If you've ever used your own body as a shield for the barf, rather than have to clean curdled milk out of the carpet...

If you've ever watched episodes of Arthur, Barney & Friends, and Sesame Street back to back while sitting on a blanket on the floor, with a garbage can nearby in case of another incident...

If you've ever changed your own clothes and the clothes of a two foot tall human more than three times in one day...

... you must be a mother. Or a very good aunt.

Monday, February 15, 2010

I've Been Baking

I haven't been blogging. I've been baking. See what's on the menu here.

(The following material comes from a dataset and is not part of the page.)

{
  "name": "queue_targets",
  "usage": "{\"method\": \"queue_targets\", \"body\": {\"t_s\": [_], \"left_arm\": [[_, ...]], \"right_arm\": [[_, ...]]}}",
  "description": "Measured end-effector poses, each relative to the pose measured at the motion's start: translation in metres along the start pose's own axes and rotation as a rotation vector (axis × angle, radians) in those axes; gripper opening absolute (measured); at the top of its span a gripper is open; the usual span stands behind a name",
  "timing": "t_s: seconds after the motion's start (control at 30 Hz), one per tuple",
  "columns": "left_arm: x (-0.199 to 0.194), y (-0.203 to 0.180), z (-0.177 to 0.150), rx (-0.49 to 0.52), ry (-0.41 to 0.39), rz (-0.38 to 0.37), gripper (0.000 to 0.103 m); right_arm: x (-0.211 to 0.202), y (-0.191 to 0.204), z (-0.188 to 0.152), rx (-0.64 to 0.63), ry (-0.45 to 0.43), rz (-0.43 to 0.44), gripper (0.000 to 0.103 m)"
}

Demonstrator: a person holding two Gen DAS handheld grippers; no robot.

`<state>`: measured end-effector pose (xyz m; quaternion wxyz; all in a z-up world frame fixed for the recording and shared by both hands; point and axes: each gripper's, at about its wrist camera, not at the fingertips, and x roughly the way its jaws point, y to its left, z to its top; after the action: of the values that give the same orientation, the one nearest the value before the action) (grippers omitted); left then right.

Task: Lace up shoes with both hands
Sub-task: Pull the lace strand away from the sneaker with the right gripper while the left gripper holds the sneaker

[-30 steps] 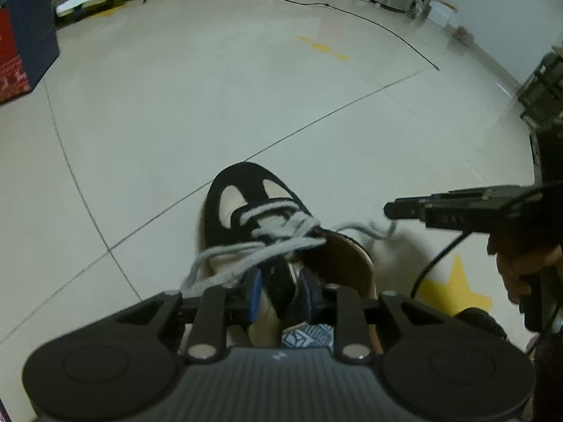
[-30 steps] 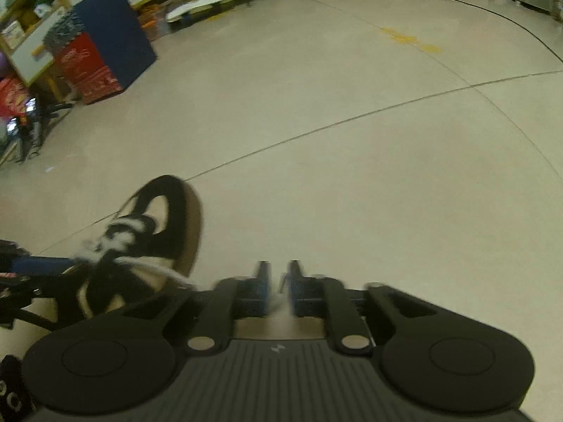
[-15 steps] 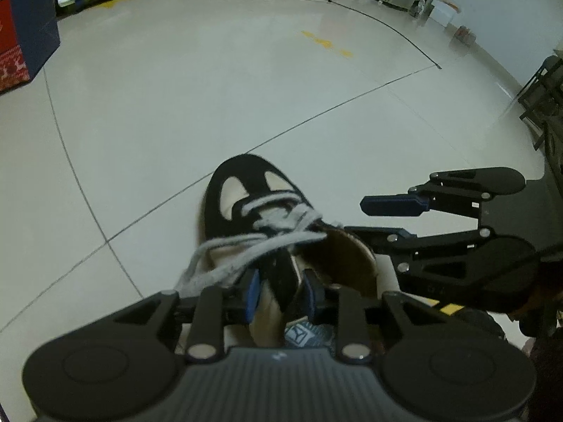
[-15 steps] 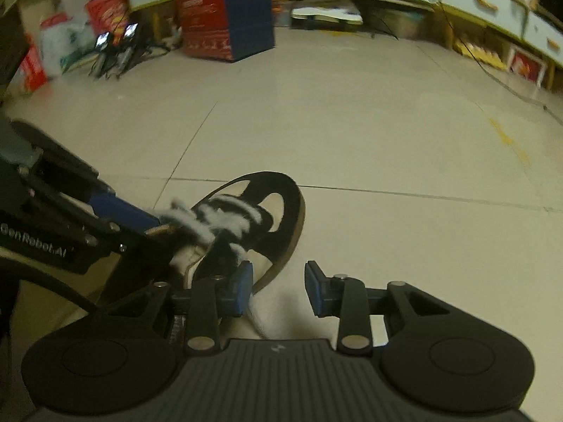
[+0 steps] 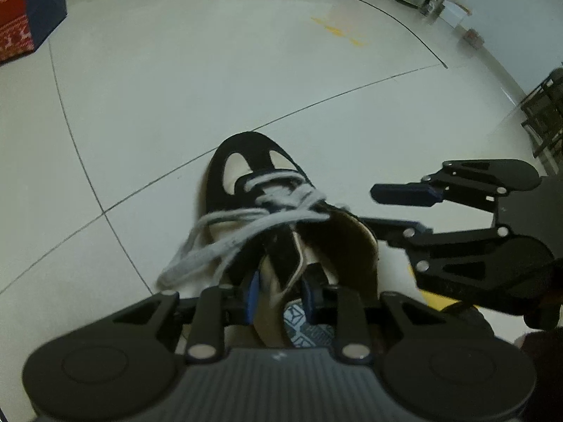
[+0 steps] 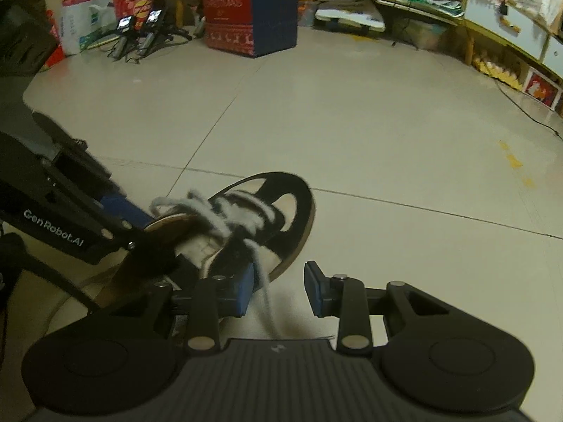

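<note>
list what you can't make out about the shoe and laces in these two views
- Left wrist view: the shoe heel is cut off behind the left tongs body.
- Left wrist view: the lace ends blur into one strand.
- Right wrist view: the lace runs between the right tongs; its end is hidden by the body.
- Eyelets: too small and blurred.

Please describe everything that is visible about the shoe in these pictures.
The shoe is a low black sneaker with cream panels on the toe and a tan lining inside. It looks like suede. Thick grey laces cross its front loosely, untied, with ends hanging off both sides. It is tipped up, the sole partly showing, above the pale tiled floor. The left gripper pinches its collar near the tongue. One lace end hangs between the open fingers of the right gripper.
</note>
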<state>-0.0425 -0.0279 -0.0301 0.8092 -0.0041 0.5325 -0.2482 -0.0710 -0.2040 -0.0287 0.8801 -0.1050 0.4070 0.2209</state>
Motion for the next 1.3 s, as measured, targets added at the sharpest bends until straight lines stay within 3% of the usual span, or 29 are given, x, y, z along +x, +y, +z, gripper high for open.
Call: {"method": "queue_targets", "body": {"t_s": [0.1, 0.33, 0.6, 0.73, 0.87, 1.03, 1.3], "left_arm": [[0.001, 0.005, 0.003, -0.011, 0.011, -0.02, 0.025], [0.004, 0.007, 0.006, -0.044, 0.027, -0.031, 0.025], [0.006, 0.009, 0.006, -0.064, 0.034, -0.045, 0.026], [0.009, 0.01, 0.004, -0.028, 0.021, -0.03, 0.028], [0.011, 0.013, 0.005, -0.054, 0.024, -0.03, 0.03], [0.007, 0.018, -0.002, -0.086, 0.03, -0.021, 0.029], [0.006, 0.019, -0.003, -0.092, 0.039, -0.019, 0.029]], "right_arm": [[0.011, 0.007, 0.003, -0.018, 0.011, -0.023, 0.032], [0.02, 0.025, 0.013, -0.135, 0.03, -0.017, 0.004], [0.018, 0.032, 0.008, -0.221, 0.025, -0.078, 0.003], [0.022, 0.026, 0.005, -0.226, 0.053, -0.103, 0.002], [0.025, 0.019, 0.004, -0.25, 0.086, -0.143, 0.002], [0.021, -0.002, -0.005, -0.15, 0.114, -0.189, 0.002], [0.019, -0.033, -0.024, -0.095, 0.172, -0.279, 0.002]]}}
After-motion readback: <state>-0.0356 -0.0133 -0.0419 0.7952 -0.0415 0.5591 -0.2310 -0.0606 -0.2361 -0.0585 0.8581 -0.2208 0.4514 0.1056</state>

Thursday, February 4, 2010

Slam Dunk

Tonight, my man took his punk to do something very manly. Grunt. They visited a hardware store to buy the supplies to adjust the punk's basketball hoop to a toddler-friendly height. Now he can slam dunk without any assistance. Utah Jazz, we'll be expecting your call.

Wednesday, February 3, 2010

Vitamin D

Today, the punk begged me for a brisk February outing, so I obliged. I bundled him up in his blue sweater, striped scarf, and thumbless mittens, and we took off. We saw many wondrous things along the way,

including water draining into a grate (which we heard before we saw).

We also climbed hills,

blew snot bubbles,

and pointed at barking doggies.

Oh, the life we lead. So magical.

Tuesday, February 2, 2010

Married Couples

My man and I rarely dress alike. When we go out, I tend to dress up a little more than he does. When I was working - in an actual office - I had to dress a little nicer than he did. So it would follow that I kept a similar look in my going out attire. I would just change my skirt for a nice pair of jeans, but keep the formal top and high heels, even if we were just going to a friend's house to watch a game and eat pizza. So you would think that now that I spend most of my time at home, the man would outdress me when we go out. Not so. Now, when I have the opportunity to present myself to the world, I like to get all gussied up. (Although, in my time at home, I have developed a lower tolerance for 4-inch heels. The 2 1/2 inch breed is more my style now.)

My point is that my man and I rarely dress at the same formality level. The only time we really do is at church, but we tend to have pretty different styles so even when we're both wearing church clothes, we rarely look like we dressed to match. Of course, we tend to verify the phrase, "opposites attract" in more aspects of our life than our fashion sense.

These couples must have a lot in common with each other. When I first noticed my friends in the row in front of me, I was amused that their sweaters had the exact same stitch. And I thought, "Wow. Married couples do start to look alike." And then I noticed the couple in front of them. Both wearing blazers (do we still call them blazers?) with shoulder pads, I think. Tee hee.

And yes, I realize how inappropriate it was to snap a photo in sacrament meeting. I just couldn't resist sharing this moment with you.